-- INPUT follows --

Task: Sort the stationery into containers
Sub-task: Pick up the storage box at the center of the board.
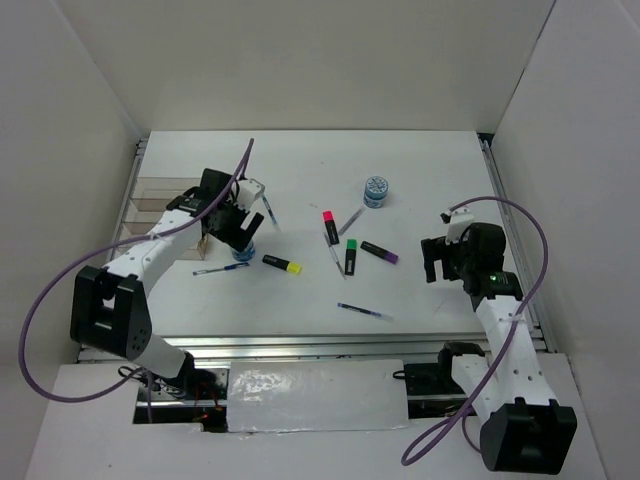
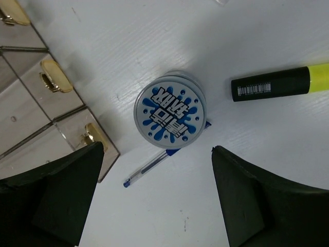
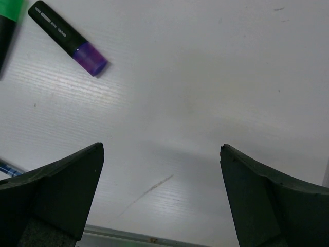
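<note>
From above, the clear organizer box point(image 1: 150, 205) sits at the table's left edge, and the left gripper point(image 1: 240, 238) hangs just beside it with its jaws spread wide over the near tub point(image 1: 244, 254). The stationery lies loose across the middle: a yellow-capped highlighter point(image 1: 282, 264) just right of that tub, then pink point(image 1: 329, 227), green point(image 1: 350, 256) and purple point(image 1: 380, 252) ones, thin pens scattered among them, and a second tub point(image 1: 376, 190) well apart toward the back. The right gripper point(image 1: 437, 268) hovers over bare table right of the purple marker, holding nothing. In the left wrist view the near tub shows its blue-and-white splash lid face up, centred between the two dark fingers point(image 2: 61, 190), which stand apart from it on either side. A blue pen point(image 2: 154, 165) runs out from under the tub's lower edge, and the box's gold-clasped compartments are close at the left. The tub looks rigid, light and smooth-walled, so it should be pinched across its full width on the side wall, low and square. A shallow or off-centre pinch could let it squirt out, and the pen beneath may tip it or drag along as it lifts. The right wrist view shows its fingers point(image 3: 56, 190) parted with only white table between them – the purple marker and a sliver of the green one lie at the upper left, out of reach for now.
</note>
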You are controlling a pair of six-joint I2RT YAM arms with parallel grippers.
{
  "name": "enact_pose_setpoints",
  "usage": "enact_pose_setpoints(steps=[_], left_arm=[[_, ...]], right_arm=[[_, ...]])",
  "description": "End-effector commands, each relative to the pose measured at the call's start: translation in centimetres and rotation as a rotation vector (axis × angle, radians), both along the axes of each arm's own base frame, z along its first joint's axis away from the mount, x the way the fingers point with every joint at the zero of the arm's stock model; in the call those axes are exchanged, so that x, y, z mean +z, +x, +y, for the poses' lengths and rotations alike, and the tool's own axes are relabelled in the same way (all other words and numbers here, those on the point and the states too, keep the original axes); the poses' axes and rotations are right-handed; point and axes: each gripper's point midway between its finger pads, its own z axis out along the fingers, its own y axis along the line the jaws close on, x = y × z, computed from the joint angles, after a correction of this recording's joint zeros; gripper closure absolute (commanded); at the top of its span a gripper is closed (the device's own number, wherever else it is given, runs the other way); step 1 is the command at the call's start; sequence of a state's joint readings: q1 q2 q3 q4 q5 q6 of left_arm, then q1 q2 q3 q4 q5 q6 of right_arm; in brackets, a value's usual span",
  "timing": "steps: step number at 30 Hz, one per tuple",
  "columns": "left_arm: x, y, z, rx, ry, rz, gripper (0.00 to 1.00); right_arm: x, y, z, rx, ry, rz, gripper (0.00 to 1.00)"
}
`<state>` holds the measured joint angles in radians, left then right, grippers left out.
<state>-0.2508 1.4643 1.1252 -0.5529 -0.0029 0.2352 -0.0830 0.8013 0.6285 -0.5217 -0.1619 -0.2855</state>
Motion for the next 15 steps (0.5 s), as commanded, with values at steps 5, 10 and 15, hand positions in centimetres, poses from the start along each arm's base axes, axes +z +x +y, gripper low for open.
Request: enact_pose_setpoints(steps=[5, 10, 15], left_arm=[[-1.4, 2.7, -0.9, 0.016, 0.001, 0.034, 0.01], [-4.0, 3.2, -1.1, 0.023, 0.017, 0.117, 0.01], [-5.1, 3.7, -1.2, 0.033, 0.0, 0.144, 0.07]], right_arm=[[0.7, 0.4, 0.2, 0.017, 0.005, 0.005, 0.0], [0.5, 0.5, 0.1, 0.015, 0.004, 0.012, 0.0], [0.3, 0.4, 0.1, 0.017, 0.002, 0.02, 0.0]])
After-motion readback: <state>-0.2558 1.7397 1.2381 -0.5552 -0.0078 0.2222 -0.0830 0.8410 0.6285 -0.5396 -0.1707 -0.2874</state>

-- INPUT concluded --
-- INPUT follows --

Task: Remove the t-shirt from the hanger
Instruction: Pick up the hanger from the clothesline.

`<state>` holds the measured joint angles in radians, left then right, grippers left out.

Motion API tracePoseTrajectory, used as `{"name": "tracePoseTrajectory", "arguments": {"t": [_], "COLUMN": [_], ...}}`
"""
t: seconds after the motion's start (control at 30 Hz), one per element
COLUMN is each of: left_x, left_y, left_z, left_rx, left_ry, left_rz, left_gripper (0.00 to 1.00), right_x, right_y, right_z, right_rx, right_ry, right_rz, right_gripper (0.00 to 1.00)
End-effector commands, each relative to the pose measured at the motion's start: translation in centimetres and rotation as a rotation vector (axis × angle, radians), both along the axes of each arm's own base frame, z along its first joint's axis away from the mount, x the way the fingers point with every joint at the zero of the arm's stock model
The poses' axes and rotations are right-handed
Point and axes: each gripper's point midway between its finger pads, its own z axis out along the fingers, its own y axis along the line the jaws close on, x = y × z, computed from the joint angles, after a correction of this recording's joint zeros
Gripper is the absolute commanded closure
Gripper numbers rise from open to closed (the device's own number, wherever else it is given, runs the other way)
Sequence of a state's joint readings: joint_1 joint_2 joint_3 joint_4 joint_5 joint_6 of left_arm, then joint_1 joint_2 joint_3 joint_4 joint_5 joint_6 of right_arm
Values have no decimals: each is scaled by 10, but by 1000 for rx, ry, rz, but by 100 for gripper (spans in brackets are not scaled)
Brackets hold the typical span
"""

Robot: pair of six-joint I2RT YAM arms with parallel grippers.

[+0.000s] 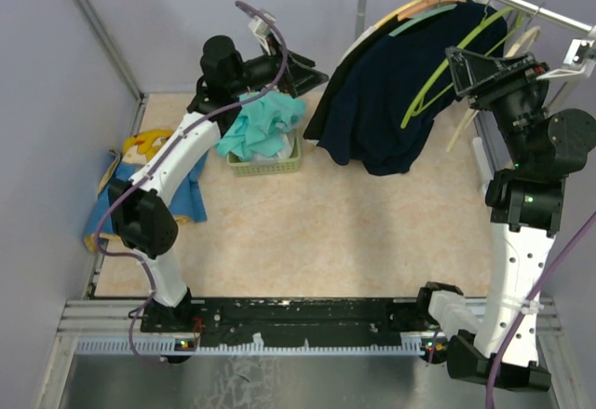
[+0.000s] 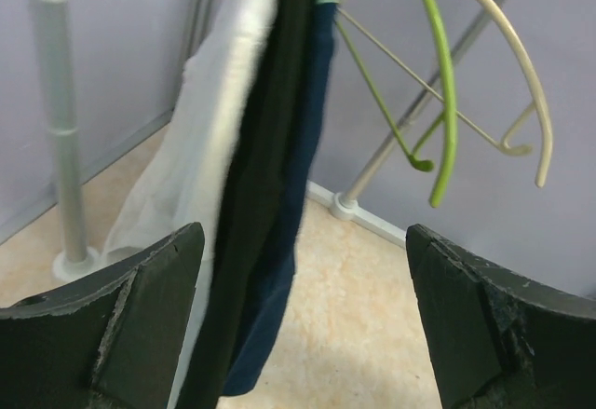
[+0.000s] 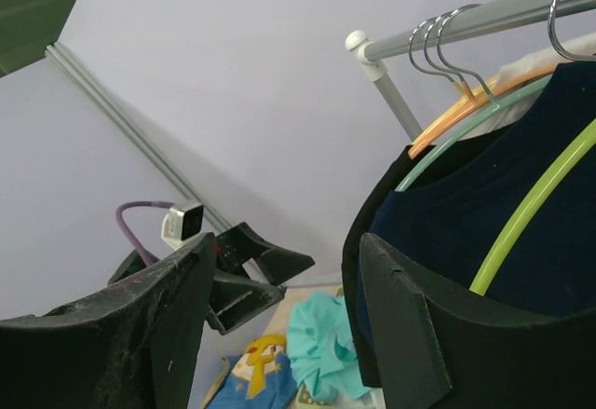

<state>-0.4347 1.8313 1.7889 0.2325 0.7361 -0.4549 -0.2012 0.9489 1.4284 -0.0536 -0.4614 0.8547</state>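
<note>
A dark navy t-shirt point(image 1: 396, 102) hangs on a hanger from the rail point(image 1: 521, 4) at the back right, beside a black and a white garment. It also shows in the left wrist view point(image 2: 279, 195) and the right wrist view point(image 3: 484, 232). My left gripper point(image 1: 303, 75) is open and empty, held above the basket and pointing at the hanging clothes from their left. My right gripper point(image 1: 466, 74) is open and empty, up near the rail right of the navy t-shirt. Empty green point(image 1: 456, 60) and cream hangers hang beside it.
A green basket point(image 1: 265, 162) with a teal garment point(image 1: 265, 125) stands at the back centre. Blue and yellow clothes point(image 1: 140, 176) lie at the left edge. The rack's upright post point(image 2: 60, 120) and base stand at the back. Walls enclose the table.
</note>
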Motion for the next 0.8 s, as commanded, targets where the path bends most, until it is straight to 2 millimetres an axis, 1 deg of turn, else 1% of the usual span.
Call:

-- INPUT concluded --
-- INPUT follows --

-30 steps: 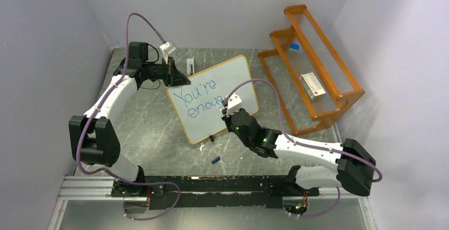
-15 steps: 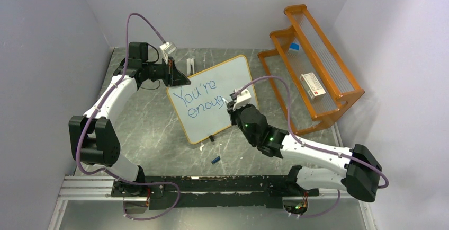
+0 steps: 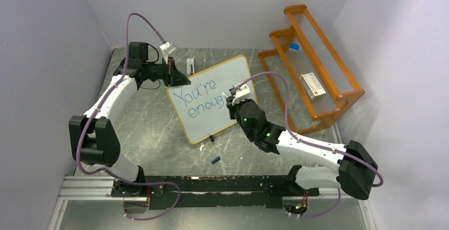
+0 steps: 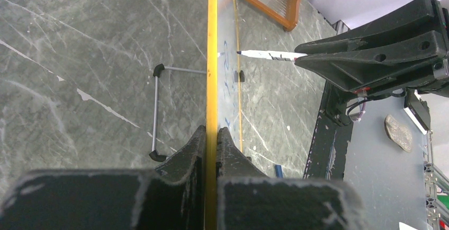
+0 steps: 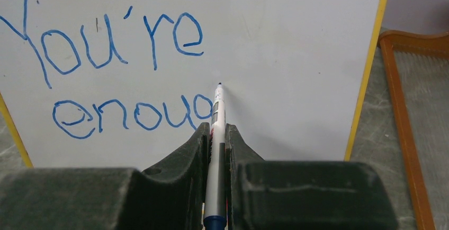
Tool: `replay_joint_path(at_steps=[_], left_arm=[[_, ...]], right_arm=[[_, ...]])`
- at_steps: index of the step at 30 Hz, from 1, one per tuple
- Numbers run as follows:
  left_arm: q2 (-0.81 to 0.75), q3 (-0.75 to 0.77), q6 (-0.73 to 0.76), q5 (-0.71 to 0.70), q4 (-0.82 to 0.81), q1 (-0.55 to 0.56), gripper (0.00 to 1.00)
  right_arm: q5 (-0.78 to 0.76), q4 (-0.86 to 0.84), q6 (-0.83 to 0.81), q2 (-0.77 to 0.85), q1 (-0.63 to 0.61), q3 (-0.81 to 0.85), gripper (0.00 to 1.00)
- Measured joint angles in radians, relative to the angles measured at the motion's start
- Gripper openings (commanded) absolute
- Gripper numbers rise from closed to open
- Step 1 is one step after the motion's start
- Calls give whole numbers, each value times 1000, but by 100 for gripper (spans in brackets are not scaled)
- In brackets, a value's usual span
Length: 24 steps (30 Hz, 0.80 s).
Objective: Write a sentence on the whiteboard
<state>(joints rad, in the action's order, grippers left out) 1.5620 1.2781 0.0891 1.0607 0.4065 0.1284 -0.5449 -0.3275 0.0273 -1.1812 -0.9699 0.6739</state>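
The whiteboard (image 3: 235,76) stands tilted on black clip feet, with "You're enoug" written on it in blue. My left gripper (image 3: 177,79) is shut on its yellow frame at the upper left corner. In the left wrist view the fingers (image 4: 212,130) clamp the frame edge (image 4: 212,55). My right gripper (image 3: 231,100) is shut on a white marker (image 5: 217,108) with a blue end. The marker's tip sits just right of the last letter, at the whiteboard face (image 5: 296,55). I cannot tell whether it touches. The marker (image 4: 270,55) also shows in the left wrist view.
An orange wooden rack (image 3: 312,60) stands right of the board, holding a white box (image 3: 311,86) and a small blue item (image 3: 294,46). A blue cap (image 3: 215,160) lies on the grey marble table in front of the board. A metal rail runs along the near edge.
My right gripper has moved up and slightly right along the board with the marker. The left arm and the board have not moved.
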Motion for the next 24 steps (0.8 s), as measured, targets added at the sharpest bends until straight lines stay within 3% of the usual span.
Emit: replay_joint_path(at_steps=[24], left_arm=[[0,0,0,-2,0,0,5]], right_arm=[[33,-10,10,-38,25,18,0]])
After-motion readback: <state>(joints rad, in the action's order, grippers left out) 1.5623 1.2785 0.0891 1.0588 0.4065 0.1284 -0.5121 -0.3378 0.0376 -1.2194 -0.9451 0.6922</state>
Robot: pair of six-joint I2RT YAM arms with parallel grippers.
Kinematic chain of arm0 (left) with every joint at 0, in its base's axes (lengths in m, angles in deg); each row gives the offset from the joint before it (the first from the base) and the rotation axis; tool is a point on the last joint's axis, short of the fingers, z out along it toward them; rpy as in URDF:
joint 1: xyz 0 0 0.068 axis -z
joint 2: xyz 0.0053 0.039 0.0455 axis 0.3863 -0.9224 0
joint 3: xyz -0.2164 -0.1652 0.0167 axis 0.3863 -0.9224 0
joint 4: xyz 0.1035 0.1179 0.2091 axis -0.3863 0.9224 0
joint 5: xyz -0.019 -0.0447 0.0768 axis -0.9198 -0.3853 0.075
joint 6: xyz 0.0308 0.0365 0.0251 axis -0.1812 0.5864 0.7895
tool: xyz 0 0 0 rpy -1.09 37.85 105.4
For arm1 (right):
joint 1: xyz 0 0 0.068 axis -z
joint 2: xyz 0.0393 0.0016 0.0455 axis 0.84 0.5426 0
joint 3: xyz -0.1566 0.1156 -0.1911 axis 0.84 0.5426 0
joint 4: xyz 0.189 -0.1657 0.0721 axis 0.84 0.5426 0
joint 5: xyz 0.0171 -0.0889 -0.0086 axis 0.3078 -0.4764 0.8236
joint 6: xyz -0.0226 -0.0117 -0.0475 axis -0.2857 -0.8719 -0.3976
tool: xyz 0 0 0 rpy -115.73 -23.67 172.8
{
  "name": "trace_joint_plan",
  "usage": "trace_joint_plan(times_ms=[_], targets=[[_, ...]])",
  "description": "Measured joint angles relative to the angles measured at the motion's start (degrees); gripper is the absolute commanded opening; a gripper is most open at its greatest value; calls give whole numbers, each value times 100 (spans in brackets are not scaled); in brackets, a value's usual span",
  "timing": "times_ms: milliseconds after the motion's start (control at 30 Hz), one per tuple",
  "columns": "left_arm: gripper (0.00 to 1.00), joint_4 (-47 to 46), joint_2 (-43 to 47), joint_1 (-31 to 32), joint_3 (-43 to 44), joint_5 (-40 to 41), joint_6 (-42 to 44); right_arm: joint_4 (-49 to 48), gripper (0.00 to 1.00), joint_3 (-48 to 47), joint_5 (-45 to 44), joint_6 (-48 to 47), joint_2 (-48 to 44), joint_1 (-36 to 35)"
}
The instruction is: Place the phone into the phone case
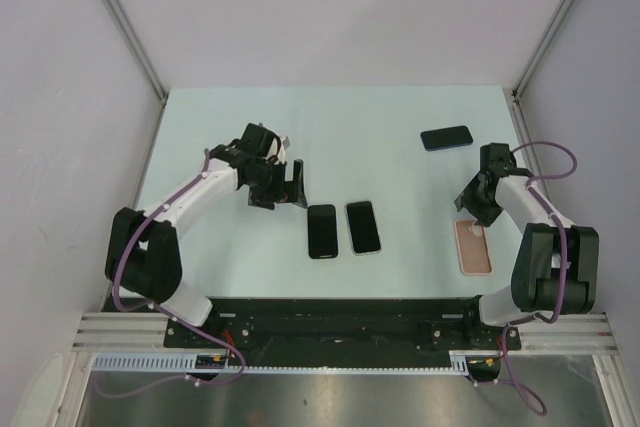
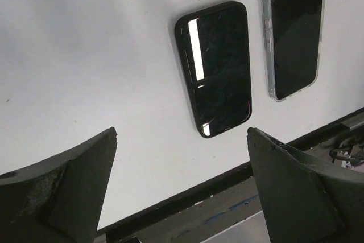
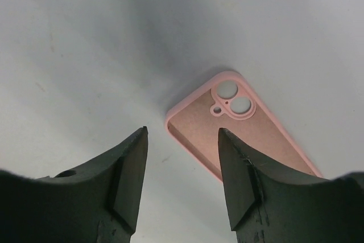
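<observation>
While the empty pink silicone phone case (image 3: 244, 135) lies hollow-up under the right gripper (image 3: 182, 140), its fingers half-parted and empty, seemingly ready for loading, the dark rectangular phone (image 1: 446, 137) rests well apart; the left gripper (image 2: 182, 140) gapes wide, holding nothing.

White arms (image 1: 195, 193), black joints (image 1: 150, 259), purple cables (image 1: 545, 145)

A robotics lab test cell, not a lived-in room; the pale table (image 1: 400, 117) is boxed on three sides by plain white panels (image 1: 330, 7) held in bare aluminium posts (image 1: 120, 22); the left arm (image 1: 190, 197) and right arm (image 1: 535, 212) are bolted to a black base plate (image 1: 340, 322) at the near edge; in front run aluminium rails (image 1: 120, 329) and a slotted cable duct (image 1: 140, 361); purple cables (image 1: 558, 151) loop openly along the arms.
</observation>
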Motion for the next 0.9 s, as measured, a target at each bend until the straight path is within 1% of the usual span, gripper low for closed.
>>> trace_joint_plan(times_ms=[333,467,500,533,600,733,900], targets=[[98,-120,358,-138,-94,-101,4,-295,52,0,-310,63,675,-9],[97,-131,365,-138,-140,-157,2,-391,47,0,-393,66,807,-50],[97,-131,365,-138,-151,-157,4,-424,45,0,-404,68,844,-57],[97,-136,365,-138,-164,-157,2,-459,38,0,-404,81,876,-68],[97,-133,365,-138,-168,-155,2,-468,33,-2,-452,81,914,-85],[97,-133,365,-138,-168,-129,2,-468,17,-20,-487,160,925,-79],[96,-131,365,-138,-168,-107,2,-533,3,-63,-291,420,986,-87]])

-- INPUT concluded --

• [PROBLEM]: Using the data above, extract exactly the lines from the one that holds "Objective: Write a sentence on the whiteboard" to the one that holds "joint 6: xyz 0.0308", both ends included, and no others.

• [SOLUTION FOR THIS PROBLEM]:
Objective: Write a sentence on the whiteboard
<state>(joints rad, in the action's order, grippers left out) 1.5620 1.2781 0.0891 1.0607 0.4065 0.1284 -0.5449 -0.3275 0.0273 -1.1812 -0.9699 0.6739</state>
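The whiteboard (image 3: 235,76) stands tilted on black clip feet, with "You're enoug" written on it in blue. My left gripper (image 3: 177,79) is shut on its yellow frame at the upper left corner. In the left wrist view the fingers (image 4: 212,130) clamp the frame edge (image 4: 212,55). My right gripper (image 3: 231,100) is shut on a white marker (image 5: 217,108) with a blue end. The marker's tip sits just right of the last letter, at the whiteboard face (image 5: 296,55). I cannot tell whether it touches. The marker (image 4: 270,55) also shows in the left wrist view.
An orange wooden rack (image 3: 312,60) stands right of the board, holding a white box (image 3: 311,86) and a small blue item (image 3: 294,46). A blue cap (image 3: 215,160) lies on the grey marble table in front of the board. A metal rail runs along the near edge.
My right gripper has moved up and slightly right along the board with the marker. The left arm and the board have not moved.
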Motion for the next 24 steps (0.8 s), as measured, targets added at the sharpest bends until straight lines stay within 3% of the usual span.
Emit: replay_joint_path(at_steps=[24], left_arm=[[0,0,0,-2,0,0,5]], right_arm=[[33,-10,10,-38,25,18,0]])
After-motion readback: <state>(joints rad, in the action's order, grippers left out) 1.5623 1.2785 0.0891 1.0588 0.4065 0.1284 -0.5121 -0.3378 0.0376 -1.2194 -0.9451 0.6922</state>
Robot: pair of six-joint I2RT YAM arms with parallel grippers.
Kinematic chain of arm0 (left) with every joint at 0, in its base's axes (lengths in m, angles in deg); each row gives the offset from the joint before it (the first from the base) and the rotation axis; tool is a point on the last joint's axis, short of the fingers, z out along it toward them; rpy as in URDF:
joint 1: xyz 0 0 0.068 axis -z
joint 2: xyz 0.0053 0.039 0.0455 axis 0.3863 -0.9224 0
joint 3: xyz -0.2164 -0.1652 0.0167 axis 0.3863 -0.9224 0
joint 4: xyz 0.1035 0.1179 0.2091 axis -0.3863 0.9224 0
joint 5: xyz -0.019 -0.0447 0.0768 axis -0.9198 -0.3853 0.075
joint 6: xyz 0.0308 0.0365 0.0251 axis -0.1812 0.5864 0.7895

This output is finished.